=== How to complete this task ===
Set the data down once more, exactly as it is written.

Input data Start Marker

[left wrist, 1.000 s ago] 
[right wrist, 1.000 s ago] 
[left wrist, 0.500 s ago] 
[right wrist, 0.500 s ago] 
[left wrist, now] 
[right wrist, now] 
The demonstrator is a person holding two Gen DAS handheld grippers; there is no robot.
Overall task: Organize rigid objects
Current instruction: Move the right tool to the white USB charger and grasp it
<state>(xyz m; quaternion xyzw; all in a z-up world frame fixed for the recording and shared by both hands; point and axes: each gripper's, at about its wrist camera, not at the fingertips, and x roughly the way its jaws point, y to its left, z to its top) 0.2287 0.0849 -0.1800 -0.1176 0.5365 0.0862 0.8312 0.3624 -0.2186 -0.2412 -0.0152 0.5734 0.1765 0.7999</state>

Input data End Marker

=== Output of the exercise ===
[left wrist, 1.000 s ago] 
[right wrist, 1.000 s ago] 
[left wrist, 0.500 s ago] 
[right wrist, 0.500 s ago] 
[left wrist, now] 
[right wrist, now] 
The demonstrator is a person holding two Gen DAS handheld grippers; there is no robot.
Overall task: Organize rigid objects
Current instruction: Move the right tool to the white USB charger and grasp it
<state>(xyz m; quaternion xyzw; all in a z-up world frame fixed for the recording and shared by both hands; point and axes: each gripper's, at about its wrist camera, not at the fingertips, and x roughly the way its jaws point, y to its left, z to its top) 0.2287 0.0849 -0.1800 -0.1176 0.5365 0.0862 0.8312 0.3624 -0.2186 -0.2412 -0.0152 0.5734 0.1765 0.7999</state>

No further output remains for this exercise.